HARRISBURG, Pa. (AP) — Out of power in two of three branches of government in Pennsylvania, Republicans who control the state Legislature completed the first step Wednesday to amend the state constitution and potentially undo a Democratic majority on the state's highest court.

The state Senate voted 26-24 to move the proposed amendment to the next step. The House approved it in December. Every Democrat opposed it in both chambers, with a few moderate Republicans joining them.

Sen. Vincent Hughes, D-Philadelphia, called it a "pure political power grab" that would gerrymander the state's courts.

Under it, Pennsylvania would end the practice of state Supreme Court justices and appellate court judges running for 10-year terms on the bench in statewide elections and, instead, sort those seats into geographical districts where a candidate must live.

Republicans say they are dissatisfied with court decisions.

Sen. Judy Ward, R-Blair, said during floor debate that overhauling the courts are about "fairness for rural parts of the state to get a fair shake" from judges from Philadelphia and Allegheny County.

The drive to create judicial districts, along with calls from Republicans to impeach Democrats on Pennsylvania's high court, arose in 2018 after the court struck down Republican-drawn congressional districts as unconstitutionally gerrymandered.

Sen. Ryan Aument, R-Lancaster, said the need to overhaul the court has gained urgency with Gov. Tom Wolf's victories in court over efforts by Republican lawmakers to strip him of the legal authority he has used to manage the state's response to the coronavirus pandemic.

"After all that we have been through these last few months, I'm ever more convinced that we must do all we can to ensure that the voices of the people of this commonwealth are heard and the people have full confidence in our system of government and in our institutions," Aument said.

Republicans also have worried about how the high court will rule on a major public school funding lawsuit that is expected to make its way there.

One more vote by the Legislature next year would send the matter to voters in a statewide referendum as early as the May 18, 2021, election.

The high court's 5-2 Democratic majority took over in 2016, succeeding a Republican majority in place since 2002, and could prove durable well past 2030 if left alone.

Senate Minority Leader Jay Costa, D-Allegheny, accused Republicans of being mad about the 2018 decision throwing out the Republican-drawn congressional map and a two-week-old decision turning away Republican efforts to end Wolf's pandemic-related disaster declaration.

"We weren't here 10 years ago when we had a Republican court," Costa said during floor debate. "Nobody was worried about the decisions that were made, presumably because they were favorable decisions."

Of the five Democrats on the state Supreme court, one is from Philadelphia and four are from the Pittsburgh area.

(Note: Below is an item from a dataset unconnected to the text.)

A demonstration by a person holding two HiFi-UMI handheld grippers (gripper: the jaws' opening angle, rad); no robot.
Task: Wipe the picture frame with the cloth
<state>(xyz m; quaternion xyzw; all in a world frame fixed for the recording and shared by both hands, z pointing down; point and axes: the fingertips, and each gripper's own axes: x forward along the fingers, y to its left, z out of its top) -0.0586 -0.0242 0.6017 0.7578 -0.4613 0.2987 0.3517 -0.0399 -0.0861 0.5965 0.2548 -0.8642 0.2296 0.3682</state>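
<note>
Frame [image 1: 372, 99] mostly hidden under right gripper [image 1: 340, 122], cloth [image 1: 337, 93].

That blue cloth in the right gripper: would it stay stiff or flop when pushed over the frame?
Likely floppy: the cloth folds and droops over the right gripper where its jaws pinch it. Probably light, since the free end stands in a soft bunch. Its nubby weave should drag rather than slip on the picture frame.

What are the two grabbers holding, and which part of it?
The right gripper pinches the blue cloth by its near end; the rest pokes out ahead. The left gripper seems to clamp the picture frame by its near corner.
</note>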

Changing to judicial districts could shorten the career of more than one Democrat, or force them to move and run in newly drawn districts outside the Democratic bastions of metropolitan Philadelphia and Pittsburgh.

Those newly drawn districts outside of metropolitan Philadelphia and Pittsburgh likely would provide Republicans a better electoral chance.

If voters approve the amendment, then lawmakers would be tasked with enacting the details of the transition, including drawing population-based district boundaries and dictating the timing of the transition to district elections.

Currently, two Democrats on the seven-member high court will reach the mandatory retirement age of 75 in 2037. One gets there in 2035 and a fourth in 2027. Before that, they have to run in up-or-down retention races without an opponent for another 10-year term that justices almost always win.

But, under the district-based model, their seats would move to a district when their terms expire. For three of them, that year is 2025 and one in 2027. A fifth, Max Baer, must retire in 2022.